■ **Exercise brief**: Without omitting anything, write out the listing below precisely.

■ **Record extracts**:
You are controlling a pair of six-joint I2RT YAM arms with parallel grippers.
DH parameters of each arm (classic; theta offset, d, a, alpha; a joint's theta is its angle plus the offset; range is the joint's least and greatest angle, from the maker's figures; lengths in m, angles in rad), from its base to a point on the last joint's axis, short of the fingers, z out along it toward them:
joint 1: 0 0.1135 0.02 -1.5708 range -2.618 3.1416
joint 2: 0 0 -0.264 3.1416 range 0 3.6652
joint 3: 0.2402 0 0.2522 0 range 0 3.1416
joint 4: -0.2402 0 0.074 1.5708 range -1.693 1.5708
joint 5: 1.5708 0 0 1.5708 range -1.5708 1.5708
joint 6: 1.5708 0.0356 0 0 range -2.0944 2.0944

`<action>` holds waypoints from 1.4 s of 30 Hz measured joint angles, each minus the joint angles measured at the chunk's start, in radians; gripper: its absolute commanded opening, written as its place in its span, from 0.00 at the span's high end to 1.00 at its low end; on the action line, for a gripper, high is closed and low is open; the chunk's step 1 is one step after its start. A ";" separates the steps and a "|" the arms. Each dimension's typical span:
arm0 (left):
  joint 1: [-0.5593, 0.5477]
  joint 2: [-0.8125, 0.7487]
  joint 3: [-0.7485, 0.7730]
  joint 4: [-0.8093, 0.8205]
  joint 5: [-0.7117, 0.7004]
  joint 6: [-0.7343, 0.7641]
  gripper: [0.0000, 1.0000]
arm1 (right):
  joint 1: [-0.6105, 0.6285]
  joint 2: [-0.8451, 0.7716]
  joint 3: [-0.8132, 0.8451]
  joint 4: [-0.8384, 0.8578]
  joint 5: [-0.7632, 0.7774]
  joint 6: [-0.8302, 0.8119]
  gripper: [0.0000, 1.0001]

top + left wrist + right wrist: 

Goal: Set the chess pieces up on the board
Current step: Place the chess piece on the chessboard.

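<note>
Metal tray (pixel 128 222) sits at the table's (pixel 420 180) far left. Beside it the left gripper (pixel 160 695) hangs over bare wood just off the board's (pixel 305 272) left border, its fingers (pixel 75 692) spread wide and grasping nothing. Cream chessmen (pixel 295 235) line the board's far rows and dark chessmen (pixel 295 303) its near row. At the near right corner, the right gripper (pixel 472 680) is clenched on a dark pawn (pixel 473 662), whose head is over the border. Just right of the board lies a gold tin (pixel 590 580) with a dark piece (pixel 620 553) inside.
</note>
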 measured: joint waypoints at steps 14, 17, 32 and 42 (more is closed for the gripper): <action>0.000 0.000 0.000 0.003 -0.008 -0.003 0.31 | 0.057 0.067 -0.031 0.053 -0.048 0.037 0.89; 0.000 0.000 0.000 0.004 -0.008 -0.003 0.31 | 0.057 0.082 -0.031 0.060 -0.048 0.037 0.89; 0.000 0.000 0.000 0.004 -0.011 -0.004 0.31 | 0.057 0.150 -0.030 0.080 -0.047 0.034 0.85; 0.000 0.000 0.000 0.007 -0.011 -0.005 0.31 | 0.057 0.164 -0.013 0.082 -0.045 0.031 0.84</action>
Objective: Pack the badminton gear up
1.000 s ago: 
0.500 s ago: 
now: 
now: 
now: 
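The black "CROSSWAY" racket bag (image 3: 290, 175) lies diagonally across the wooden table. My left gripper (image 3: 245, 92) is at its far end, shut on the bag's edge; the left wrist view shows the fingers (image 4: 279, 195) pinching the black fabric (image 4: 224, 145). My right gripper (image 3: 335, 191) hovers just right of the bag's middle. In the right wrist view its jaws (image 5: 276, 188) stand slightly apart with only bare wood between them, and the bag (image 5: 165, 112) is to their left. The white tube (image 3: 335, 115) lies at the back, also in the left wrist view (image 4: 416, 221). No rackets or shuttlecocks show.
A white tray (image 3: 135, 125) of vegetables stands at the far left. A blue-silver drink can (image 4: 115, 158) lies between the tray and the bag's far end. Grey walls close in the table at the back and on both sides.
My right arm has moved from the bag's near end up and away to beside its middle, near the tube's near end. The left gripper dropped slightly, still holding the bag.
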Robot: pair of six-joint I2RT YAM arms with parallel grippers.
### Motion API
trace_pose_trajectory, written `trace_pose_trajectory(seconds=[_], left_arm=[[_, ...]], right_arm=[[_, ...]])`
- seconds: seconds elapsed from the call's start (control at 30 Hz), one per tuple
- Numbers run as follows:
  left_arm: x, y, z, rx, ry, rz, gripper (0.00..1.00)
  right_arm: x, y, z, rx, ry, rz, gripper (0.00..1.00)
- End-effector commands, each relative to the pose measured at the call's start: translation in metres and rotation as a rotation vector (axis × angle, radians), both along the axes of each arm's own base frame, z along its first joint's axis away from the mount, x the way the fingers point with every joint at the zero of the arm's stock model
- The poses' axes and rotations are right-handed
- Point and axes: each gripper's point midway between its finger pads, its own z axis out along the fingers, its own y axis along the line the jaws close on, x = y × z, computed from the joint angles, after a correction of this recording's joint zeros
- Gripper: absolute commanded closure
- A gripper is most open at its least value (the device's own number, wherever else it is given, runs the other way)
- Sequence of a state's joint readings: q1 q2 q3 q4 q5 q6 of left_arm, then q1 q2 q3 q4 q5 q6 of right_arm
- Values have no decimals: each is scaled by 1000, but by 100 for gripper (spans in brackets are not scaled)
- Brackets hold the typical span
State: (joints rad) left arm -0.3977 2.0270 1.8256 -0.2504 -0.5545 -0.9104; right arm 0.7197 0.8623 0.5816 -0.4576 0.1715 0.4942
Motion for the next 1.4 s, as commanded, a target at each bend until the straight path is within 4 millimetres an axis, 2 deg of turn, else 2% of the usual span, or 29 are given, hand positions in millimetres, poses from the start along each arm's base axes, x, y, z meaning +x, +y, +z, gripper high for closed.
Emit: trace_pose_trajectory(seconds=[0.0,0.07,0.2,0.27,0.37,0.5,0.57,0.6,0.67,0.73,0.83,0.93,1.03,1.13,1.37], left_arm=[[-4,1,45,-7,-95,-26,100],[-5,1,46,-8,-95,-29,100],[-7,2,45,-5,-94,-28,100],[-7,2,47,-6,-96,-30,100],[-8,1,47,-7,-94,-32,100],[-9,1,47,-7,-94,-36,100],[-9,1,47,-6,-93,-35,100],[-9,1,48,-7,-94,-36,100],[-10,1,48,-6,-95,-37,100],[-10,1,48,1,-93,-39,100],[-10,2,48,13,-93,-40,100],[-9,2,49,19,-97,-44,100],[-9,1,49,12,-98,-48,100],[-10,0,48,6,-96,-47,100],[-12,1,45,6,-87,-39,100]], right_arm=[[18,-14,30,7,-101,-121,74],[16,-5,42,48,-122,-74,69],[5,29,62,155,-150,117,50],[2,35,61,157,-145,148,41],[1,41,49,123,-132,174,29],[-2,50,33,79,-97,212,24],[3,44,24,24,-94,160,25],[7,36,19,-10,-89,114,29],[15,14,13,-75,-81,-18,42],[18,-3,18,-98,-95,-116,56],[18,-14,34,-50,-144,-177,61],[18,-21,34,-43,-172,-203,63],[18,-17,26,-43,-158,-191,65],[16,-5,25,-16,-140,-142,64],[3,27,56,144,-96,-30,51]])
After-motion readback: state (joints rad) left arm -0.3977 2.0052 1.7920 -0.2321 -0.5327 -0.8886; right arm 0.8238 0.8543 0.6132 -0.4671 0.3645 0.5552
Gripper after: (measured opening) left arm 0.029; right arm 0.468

■ **Completed exercise**:
You are controlling a pair of six-joint I2RT YAM arms with parallel grippers.
DH parameters of each arm (classic; theta offset, d, a, alpha; a joint's theta is its angle plus the offset; range is the joint's least and greatest angle, from the maker's figures; lengths in m, angles in rad), from its base to a point on the last joint's axis, short of the fingers, z out along it toward them:
joint 1: 0 0.1135 0.02 -1.5708 range -2.618 3.1416
joint 2: 0 0 -0.264 3.1416 range 0 3.6652
joint 3: 0.2402 0 0.2522 0 range 0 3.1416
joint 4: -0.2402 0 0.074 1.5708 range -1.693 1.5708
joint 5: 1.5708 0 0 1.5708 range -1.5708 1.5708
joint 6: 1.5708 0.0356 0 0 range -2.0944 2.0944

`<action>` holds waypoints from 1.4 s of 30 Hz measured joint angles, each minus the joint angles measured at the chunk's start, in radians; gripper: its absolute commanded opening, written as its place in its span, from 0.00 at the span's high end to 1.00 at its low end; on the action line, for a gripper, high is closed and low is open; the chunk's step 1 is one step after its start. A ";" separates the steps and a "|" the arms. Each dimension's typical span:
arm0 (left):
  joint 1: [-0.5593, 0.5477]
  joint 2: [-0.8125, 0.7487]
  joint 3: [-0.7485, 0.7730]
  joint 4: [-0.8093, 0.8205]
  joint 5: [-0.7117, 0.7004]
  joint 6: [-0.7343, 0.7641]
  gripper: [0.0000, 1.0000]
arm1 (right):
  joint 1: [-0.6105, 0.6285]
  joint 2: [-0.8451, 0.7716]
  joint 3: [-0.8132, 0.8451]
  joint 4: [-0.8384, 0.8578]
  joint 5: [-0.7632, 0.7774]
  joint 6: [-0.8302, 0.8119]
  gripper: [0.0000, 1.0001]

top + left wrist + right wrist: 

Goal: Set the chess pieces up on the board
Current step: Place the chess piece on the chessboard.

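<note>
Metal tray (pixel 128 222) sits at the table's (pixel 420 180) far left. Beside it the left gripper (pixel 160 695) hangs over bare wood just off the board's (pixel 305 272) left border, its fingers (pixel 75 692) spread wide and grasping nothing. Cream chessmen (pixel 295 235) line the board's far rows and dark chessmen (pixel 295 303) its near row. At the near right corner, the right gripper (pixel 472 680) is clenched on a dark pawn (pixel 473 662), whose head is over the border. Just right of the board lies a gold tin (pixel 590 580) with a dark piece (pixel 620 553) inside.
</note>
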 measured: joint waypoints at steps 14, 17, 32 and 42 (more is closed for the gripper): <action>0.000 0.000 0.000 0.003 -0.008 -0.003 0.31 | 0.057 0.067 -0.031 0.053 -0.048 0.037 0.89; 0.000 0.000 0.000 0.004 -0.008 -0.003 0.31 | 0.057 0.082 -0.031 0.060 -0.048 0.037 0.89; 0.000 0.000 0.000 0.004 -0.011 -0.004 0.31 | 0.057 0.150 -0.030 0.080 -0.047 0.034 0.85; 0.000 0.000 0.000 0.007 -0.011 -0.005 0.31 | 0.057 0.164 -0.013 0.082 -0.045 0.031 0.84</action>
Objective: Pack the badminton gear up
1.000 s ago: 
0.500 s ago: 
now: 
now: 
now: 
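The black "CROSSWAY" racket bag (image 3: 290, 175) lies diagonally across the wooden table. My left gripper (image 3: 245, 92) is at its far end, shut on the bag's edge; the left wrist view shows the fingers (image 4: 279, 195) pinching the black fabric (image 4: 224, 145). My right gripper (image 3: 335, 191) hovers just right of the bag's middle. In the right wrist view its jaws (image 5: 276, 188) stand slightly apart with only bare wood between them, and the bag (image 5: 165, 112) is to their left. The white tube (image 3: 335, 115) lies at the back, also in the left wrist view (image 4: 416, 221). No rackets or shuttlecocks show.
A white tray (image 3: 135, 125) of vegetables stands at the far left. A blue-silver drink can (image 4: 115, 158) lies between the tray and the bag's far end. Grey walls close in the table at the back and on both sides.
My right arm has moved from the bag's near end up and away to beside its middle, near the tube's near end. The left gripper dropped slightly, still holding the bag.
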Robot: pair of six-joint I2RT YAM arms with parallel grippers.
### Motion API
trace_pose_trajectory, written `trace_pose_trajectory(seconds=[_], left_arm=[[_, ...]], right_arm=[[_, ...]])`
- seconds: seconds elapsed from the call's start (control at 30 Hz), one per tuple
- Numbers run as follows:
  left_arm: x, y, z, rx, ry, rz, gripper (0.00..1.00)
  right_arm: x, y, z, rx, ry, rz, gripper (0.00..1.00)
- End-effector commands, each relative to the pose measured at the call's start: translation in metres and rotation as a rotation vector (axis × angle, radians), both along the axes of each arm's own base frame, z along its first joint's axis away from the mount, x the way the fingers point with every joint at the zero of the arm's stock model
- The poses' axes and rotations are right-handed
- Point and axes: each gripper's point midway between its finger pads, its own z axis out along the fingers, its own y axis along the line the jaws close on, x = y × z, computed from the joint angles, after a correction of this recording's joint zeros
- Gripper: absolute commanded closure
- A gripper is most open at its least value (the device's own number, wherever else it is given, runs the other way)
- Sequence of a state's joint readings: q1 q2 q3 q4 q5 q6 of left_arm, then q1 q2 q3 q4 q5 q6 of right_arm
- Values have no decimals: each is scaled by 1000, but by 100 for gripper (spans in brackets are not scaled)
- Brackets hold the typical span
State: (joints rad) left arm -0.3977 2.0270 1.8256 -0.2504 -0.5545 -0.9104; right arm 0.7197 0.8623 0.5816 -0.4576 0.1715 0.4942
Motion for the next 1.4 s, as commanded, a target at each bend until the straight path is within 4 millimetres an axis, 2 deg of turn, else 2% of the usual span, or 29 are given, hand positions in millimetres, poses from the start along each arm's base axes, x, y, z meaning +x, +y, +z, gripper high for closed.
Emit: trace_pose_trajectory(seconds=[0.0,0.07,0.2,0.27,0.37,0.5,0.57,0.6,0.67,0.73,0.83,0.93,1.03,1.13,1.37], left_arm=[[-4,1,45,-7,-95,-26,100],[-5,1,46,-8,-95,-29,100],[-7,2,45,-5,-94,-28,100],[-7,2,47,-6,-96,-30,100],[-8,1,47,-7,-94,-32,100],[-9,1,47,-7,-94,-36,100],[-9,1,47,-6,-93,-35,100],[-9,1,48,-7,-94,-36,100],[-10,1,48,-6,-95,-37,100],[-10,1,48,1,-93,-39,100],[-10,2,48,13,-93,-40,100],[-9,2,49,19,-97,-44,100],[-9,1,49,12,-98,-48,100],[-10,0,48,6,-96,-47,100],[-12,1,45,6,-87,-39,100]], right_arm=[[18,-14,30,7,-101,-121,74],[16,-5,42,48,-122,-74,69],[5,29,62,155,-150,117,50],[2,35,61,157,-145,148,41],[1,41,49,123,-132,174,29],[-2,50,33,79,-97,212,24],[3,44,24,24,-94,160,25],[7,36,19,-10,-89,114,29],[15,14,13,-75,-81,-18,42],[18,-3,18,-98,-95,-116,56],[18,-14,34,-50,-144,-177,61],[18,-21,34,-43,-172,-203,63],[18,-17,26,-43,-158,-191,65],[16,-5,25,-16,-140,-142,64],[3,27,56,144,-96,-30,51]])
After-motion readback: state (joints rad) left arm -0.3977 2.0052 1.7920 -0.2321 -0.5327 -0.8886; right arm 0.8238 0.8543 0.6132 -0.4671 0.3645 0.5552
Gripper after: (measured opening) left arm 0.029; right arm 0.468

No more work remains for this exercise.